Children with sepsis and progressive septic shock present a unique set of challenges for clinicians. The diagnosis and management, specifically the initial fluid resuscitation and subsequent hemodynamic support, are different than in the adult population due to differences in baseline physiology and changes that occur as children age.

2 Risk Factors

2.1 Barriers to Infection

The human body is colonized by a variety of nonpathogenic microorganisms. These normal florae adhere to the epithelial lining and prevent the attachment of other pathogenic microbes. Additional protective mechanisms, such as intestinal peristalsis, gastric acid secretion, and immunoglobulins, help to limit pathologic microbial invasion (Table 8.1). Oropharyngeal, nasopharyngeal, tracheobronchial, and gastrointestinal secretions are rich in immunoglobulins, which help to prevent bacterial attachment to the epithelium. Specifically, immunoglobulin A (IgA) binds microorganisms at the epithelial surface, thereby impairing attachment to the epithelial lining—a critical step in the establishment of infections.

Table 8.1 Defense mechanisms against microbial invasion

Any breach in the mucosal barrier permits bacteria or viruses to infiltrate the epithelial lining and elicit an inflammatory response. For instance, trauma, surgery, malnutrition, burns, immunosuppression, shock, and reperfusion injury following an ischemic event can cause gut barrier failure. Following reperfusion injury, inflammatory cells elaborate toxic reactive oxygen species, such as superoxide (O2) and hydrogen peroxide (H2O2), which damage the epithelial lining and permit the translocation and internalization of microbes.

3 Pathophysiology of Sepsis

Figure 8.1 summarizes the pathogenesis of the systemic inflammatory response syndrome (SIRS) and the immune components involved.

Fig. 8.1
A flowchart of the pathogenesis of systemic inflammatory response syndrome from barrier failure, bacterial invasion, L P S release, and L P S L B P, it further splits into 3 categories: neutrophil, macrophage, and endothelial cell. And lastly, they lead to bacterial killing, distant organ injury, and S I R S.
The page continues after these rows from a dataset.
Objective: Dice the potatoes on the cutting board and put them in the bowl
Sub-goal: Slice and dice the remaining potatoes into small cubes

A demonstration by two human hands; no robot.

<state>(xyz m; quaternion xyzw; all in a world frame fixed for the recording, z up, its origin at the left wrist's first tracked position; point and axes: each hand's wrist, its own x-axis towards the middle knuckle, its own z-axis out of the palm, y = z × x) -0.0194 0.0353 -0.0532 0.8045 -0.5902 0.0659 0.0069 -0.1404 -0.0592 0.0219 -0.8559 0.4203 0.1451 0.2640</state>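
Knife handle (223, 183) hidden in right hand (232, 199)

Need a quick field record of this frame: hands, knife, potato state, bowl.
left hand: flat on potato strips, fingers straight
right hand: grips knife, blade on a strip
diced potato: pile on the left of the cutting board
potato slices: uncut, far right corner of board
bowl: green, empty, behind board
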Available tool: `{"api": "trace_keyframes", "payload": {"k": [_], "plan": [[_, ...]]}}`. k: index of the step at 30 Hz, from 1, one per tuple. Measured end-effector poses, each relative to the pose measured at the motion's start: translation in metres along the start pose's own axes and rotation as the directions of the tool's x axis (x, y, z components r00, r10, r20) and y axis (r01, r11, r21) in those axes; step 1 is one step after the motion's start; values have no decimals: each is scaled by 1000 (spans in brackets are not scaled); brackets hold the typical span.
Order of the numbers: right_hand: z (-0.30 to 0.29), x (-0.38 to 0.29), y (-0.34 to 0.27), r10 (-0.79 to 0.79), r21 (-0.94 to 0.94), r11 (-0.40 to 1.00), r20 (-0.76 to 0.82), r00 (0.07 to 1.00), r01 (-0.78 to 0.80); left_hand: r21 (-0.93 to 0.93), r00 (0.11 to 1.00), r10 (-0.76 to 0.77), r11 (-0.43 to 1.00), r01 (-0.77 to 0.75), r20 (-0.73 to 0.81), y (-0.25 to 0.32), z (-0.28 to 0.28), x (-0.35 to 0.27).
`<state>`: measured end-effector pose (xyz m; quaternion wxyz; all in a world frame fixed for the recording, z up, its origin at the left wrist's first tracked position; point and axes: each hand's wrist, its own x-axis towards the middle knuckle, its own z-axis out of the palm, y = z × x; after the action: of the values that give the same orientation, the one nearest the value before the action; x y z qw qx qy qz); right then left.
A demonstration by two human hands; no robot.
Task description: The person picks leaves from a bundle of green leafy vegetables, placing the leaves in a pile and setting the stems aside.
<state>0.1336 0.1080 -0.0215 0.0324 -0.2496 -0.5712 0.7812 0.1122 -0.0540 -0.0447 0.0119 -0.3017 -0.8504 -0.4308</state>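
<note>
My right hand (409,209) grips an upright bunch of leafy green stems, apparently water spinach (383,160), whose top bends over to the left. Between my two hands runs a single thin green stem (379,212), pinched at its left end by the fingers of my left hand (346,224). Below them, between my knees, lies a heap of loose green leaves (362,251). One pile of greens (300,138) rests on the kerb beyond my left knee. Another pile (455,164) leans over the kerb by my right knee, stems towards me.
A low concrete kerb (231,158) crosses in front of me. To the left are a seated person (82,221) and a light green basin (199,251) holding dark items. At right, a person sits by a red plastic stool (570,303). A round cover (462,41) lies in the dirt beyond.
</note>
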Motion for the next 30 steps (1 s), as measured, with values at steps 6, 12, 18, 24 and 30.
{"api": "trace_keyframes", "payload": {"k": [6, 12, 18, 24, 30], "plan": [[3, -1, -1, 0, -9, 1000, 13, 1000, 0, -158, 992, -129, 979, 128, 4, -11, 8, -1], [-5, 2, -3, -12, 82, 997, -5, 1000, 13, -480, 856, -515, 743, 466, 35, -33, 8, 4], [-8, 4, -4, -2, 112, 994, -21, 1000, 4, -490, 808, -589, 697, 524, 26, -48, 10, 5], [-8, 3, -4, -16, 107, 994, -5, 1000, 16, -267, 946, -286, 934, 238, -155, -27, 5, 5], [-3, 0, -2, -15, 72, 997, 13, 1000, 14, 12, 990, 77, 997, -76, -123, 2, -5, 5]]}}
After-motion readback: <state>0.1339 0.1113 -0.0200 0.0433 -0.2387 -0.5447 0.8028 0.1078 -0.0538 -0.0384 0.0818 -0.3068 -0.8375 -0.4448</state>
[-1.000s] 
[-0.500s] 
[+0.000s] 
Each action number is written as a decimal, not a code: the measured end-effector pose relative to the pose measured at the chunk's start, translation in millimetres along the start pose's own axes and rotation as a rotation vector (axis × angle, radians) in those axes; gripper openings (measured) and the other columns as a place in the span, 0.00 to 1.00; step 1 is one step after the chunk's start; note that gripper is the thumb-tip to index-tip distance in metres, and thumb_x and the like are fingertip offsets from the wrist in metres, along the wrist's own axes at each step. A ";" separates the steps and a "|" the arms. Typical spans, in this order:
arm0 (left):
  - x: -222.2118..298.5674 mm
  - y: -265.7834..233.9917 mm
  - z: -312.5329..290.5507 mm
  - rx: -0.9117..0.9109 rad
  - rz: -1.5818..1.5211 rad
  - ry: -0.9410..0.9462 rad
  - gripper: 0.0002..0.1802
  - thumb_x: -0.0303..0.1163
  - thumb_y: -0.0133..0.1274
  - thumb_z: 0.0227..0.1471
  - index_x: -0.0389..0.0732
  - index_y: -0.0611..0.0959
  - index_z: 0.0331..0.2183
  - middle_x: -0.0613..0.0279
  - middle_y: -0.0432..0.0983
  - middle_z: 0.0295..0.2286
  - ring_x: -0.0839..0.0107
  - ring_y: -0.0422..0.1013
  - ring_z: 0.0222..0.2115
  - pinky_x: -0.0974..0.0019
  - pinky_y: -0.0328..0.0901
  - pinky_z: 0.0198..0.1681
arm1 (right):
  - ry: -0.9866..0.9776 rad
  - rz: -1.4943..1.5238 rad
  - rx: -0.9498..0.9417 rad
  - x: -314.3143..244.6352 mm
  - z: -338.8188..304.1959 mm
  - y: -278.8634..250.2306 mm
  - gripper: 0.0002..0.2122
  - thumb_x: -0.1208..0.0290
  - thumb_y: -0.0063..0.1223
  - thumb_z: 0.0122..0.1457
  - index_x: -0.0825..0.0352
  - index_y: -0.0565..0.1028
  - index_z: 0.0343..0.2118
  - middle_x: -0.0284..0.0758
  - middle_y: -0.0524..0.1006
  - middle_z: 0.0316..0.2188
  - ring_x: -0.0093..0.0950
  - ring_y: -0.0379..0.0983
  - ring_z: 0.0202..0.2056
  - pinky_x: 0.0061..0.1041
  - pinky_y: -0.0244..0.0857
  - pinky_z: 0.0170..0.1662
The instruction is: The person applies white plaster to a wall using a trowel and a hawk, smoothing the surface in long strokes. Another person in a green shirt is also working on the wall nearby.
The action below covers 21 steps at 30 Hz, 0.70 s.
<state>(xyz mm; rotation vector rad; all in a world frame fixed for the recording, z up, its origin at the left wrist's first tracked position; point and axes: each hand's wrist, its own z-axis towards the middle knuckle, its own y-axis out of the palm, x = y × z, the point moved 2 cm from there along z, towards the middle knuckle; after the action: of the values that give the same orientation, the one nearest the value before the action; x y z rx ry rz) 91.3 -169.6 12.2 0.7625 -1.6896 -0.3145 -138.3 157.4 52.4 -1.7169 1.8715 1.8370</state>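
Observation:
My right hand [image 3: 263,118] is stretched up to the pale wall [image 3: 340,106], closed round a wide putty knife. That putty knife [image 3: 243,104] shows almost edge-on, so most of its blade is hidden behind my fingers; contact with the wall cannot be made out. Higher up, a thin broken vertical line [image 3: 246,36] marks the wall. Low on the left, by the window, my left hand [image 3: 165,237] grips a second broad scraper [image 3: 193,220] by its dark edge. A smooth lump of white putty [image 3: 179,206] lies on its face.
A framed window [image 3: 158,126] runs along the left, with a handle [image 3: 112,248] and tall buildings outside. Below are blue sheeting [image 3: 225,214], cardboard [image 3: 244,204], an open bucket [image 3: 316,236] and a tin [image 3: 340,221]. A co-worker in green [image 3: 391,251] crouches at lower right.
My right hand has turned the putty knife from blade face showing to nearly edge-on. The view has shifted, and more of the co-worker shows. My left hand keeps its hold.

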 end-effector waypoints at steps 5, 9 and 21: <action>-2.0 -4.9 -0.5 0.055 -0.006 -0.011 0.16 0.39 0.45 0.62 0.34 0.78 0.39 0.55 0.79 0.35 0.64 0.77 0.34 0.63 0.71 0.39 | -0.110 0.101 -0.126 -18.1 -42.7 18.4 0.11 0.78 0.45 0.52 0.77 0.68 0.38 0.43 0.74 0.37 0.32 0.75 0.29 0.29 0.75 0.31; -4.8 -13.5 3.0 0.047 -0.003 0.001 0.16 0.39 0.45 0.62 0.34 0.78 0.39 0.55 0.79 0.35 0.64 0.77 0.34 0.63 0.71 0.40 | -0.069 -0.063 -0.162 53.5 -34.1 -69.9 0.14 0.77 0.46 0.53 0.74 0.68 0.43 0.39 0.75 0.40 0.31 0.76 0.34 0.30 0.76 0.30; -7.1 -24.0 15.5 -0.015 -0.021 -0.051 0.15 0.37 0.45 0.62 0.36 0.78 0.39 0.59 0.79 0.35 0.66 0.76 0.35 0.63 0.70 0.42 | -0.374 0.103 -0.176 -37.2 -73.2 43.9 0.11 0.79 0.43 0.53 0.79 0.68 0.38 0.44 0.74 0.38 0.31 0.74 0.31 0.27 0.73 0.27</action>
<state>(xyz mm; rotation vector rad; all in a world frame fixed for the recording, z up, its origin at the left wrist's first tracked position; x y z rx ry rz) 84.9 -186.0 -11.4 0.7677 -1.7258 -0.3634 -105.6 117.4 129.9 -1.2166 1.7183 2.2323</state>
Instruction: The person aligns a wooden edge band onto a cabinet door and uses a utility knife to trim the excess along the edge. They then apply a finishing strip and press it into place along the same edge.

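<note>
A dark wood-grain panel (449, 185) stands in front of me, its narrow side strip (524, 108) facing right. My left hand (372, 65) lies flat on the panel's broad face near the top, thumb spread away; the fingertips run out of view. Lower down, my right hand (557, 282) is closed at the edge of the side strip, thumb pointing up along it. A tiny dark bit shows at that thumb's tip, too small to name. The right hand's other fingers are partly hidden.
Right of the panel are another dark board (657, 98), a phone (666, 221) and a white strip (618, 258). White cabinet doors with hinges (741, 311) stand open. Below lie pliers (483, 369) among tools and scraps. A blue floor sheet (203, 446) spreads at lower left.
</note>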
Pathogenesis of systemic inflammatory response syndrome (SIRS). Bacterial invasion secondary to barrier failure leads to the local release of lipopolysaccharide (LPS), with consequent formation of an LPS–lipopolysaccharide-binding protein (LBP)–CD14–Toll-like receptor 4 (TLR4) complex on neutrophils, macrophages, and endothelial cells, resulting in cellular activation. Inflammatory cytokines are released, upregulate adhesion molecules, and promote chemotaxis of neutrophils and macrophages. The activated cells release microbicidal agents typically designed for bacterial killing, but they may be injurious and promote distant organ injury and SIRS if the inflammatory process is “uncontrolled.” ICAM intercellular adhesion molecule, IL interleukin, MCP monocyte chemotactic protein, MIP macrophage inflammatory protein, NO nitric oxide, PAF platelet-activating factor, PECAM platelet-endothelial cell adhesion molecule, ROI reactive oxygen intermediate (or species), TNF tumor necrosis

3.1 Bacterial Virulence

The most common pathogens identified in children are bacterial in origin. Establishment of a clinical bacterial infection in the host begins with the attachment of the microbe to the epithelial surface of the host, followed by subsequent internalization. The internalized microbe must then evade the local cellular and humoral host defense mechanisms in order to cause infection, multiply, damage local tissue, and elicit an inflammatory response. This is a process that depends largely on microbial virulence factors.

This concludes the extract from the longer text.